* _WHAT NEEDS TO BE DONE_
The required output is the complete data, repeated without alteration.

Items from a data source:
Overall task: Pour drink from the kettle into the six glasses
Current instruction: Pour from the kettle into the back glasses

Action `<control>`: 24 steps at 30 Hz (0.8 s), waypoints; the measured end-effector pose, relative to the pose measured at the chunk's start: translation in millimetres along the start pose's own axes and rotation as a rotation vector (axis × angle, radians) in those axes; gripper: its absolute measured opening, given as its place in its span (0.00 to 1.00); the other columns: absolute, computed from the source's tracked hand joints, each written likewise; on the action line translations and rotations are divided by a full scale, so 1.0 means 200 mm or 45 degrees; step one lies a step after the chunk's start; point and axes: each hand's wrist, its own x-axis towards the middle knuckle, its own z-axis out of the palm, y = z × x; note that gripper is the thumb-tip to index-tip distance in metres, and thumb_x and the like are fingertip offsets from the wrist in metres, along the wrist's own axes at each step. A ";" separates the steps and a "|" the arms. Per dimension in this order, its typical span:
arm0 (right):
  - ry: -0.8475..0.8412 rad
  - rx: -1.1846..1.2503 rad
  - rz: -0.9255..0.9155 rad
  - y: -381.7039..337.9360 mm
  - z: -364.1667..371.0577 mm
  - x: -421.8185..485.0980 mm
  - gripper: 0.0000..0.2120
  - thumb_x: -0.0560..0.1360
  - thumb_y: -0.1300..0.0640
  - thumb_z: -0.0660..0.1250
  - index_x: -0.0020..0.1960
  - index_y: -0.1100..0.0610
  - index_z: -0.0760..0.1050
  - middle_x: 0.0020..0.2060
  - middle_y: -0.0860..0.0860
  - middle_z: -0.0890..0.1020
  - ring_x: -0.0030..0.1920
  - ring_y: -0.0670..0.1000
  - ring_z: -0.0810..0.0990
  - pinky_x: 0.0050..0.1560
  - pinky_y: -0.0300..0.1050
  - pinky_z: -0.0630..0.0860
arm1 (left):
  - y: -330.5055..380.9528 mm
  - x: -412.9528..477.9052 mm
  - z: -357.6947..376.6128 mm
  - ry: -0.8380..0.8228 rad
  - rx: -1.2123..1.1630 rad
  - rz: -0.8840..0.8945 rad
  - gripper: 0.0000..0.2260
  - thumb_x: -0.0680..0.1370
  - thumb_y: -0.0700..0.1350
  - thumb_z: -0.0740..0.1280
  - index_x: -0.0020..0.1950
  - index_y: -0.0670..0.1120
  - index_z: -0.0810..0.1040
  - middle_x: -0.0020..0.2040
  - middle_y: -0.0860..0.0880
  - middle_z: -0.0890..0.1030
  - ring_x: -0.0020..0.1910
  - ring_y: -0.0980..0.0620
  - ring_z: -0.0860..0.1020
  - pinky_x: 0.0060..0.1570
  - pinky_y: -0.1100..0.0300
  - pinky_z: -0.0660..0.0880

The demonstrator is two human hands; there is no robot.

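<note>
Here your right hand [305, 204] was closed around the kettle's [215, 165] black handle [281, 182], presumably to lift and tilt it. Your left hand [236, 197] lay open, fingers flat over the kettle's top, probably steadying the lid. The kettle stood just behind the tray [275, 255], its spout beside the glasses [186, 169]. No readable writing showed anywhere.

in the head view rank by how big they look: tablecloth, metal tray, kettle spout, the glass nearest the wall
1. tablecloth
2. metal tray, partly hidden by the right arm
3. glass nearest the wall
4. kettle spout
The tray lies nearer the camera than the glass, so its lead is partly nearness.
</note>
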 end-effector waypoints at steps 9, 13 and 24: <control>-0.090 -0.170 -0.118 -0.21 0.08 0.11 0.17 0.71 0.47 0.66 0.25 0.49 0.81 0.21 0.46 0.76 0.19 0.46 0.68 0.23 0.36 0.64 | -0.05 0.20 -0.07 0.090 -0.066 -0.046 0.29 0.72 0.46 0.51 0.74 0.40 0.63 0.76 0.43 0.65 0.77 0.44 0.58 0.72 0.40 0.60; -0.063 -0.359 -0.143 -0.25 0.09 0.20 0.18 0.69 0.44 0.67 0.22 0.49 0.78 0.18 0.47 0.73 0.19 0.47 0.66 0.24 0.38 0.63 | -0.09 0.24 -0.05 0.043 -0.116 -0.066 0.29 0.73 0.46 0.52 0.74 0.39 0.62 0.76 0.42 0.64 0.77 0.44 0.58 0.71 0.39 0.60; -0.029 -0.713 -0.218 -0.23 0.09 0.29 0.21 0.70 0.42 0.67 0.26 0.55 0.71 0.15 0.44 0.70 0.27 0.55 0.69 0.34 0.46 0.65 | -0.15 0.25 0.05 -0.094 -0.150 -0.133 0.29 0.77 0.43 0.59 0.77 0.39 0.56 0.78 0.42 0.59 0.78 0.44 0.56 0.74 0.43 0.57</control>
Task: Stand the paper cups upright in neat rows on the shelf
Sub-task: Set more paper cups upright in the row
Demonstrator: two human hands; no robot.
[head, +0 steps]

* _OUTPUT BELOW_
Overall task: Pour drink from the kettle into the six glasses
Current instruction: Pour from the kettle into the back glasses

Action `<control>`: 24 steps at 30 Hz (0.8 s), waypoints; the measured end-effector pose, relative to the pose measured at the chunk's start: translation in millimetres along the start pose's own axes and rotation as a rotation vector (axis × angle, radians) in those axes; gripper: its absolute measured opening, given as its place in its span (0.00 to 1.00); the other columns: absolute, computed from the source's tracked hand joints, each written likewise; on the action line translations and rotations are divided by a full scale, so 1.0 means 200 mm or 45 degrees; step one lies a step after the chunk's start; point and axes: each hand's wrist, its own x-axis towards the middle knuckle, its own z-axis out of the palm, y = z × x; note that gripper is the thumb-tip to index-tip distance in metres, and thumb_x and the like are fingertip offsets from the wrist in metres, along the wrist's own axes at each step. A ";" separates the steps and a "|" the arms. Per dimension in this order, its typical span:
arm0 (right):
  - ry: -0.8475..0.8412 rad
  - rx: -1.1846..1.2503 rad
  - rz: -0.9255..0.9155 rad
  - y: -381.7039..337.9360 mm
  - z: -364.1667..371.0577 mm
  - x: -421.8185..485.0980 mm
  - gripper: 0.0000..0.2120
  - thumb_x: -0.0560..0.1360
  - thumb_y: -0.1300..0.0640
  - thumb_z: -0.0660..0.1250
  - index_x: -0.0020..0.1960
  - index_y: -0.1100..0.0610
  - index_z: -0.0760..0.1050
  - middle_x: 0.0020..0.2060
  - middle_y: -0.0860..0.0860
  - middle_z: -0.0890..0.1020
  - ring_x: -0.0030..0.1920
  - ring_y: -0.0670..0.1000
  - ring_z: -0.0810..0.0990
  - pinky_x: 0.0050..0.1560
  - pinky_y: -0.0300..0.1050
  - pinky_z: -0.0630..0.0860
arm1 (left):
  - y: -330.5055..380.9528 mm
  - x: -412.9528..477.9052 mm
  - z: -357.6947..376.6128 mm
  - ry: -0.8380..0.8228 rad
  - rx: -1.2123..1.1630 rad
  - rz: -0.8840..0.8945 rad
  - gripper: 0.0000..0.2260
  - thumb_x: -0.0680..0.1370
  - thumb_y: -0.0700..0.1350
  - thumb_z: -0.0740..0.1280
  - index_x: -0.0020..0.1950
  - index_y: -0.0670..0.1120
  - index_z: -0.0810..0.1040
  - middle_x: -0.0020..0.2040
  - middle_y: -0.0860..0.0880
  - middle_z: -0.0890..0.1030
  - ring_x: -0.0020..0.1910
  - ring_y: -0.0980..0.0620
  - ring_z: -0.0860..0.1020
  - pinky_x: 0.0060..0.1570
  - pinky_y: -0.1100..0.0300
  - pinky_z: -0.0660..0.0880

The demonstrator is two human hands; there is no robot.

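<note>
Here your right hand [305, 204] was closed around the kettle's [215, 165] black handle [281, 182], presumably to lift and tilt it. Your left hand [236, 197] lay open, fingers flat over the kettle's top, probably steadying the lid. The kettle stood just behind the tray [275, 255], its spout beside the glasses [186, 169]. No readable writing showed anywhere.

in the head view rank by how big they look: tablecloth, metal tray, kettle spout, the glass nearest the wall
1. tablecloth
2. metal tray, partly hidden by the right arm
3. glass nearest the wall
4. kettle spout
The tray lies nearer the camera than the glass, so its lead is partly nearness.
</note>
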 end-effector waypoints at steps 9, 13 and 24: <control>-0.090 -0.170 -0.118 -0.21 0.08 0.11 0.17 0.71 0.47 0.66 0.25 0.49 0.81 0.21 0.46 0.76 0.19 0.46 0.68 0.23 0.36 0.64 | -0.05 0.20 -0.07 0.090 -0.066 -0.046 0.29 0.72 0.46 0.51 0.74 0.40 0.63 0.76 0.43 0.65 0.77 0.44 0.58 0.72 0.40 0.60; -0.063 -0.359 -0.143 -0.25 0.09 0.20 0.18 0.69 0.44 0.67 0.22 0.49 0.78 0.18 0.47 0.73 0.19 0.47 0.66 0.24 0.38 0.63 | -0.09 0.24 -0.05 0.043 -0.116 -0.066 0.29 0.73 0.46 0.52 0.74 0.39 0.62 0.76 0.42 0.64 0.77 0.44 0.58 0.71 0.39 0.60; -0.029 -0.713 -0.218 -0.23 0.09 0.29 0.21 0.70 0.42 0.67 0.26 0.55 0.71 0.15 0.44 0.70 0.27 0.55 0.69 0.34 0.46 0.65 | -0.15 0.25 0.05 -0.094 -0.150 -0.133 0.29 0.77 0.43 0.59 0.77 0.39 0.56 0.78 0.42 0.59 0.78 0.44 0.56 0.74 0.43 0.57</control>
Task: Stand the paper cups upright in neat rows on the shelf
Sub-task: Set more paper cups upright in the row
Demonstrator: two human hands; no robot.
[head, +0 steps]

Nothing else is part of this exercise.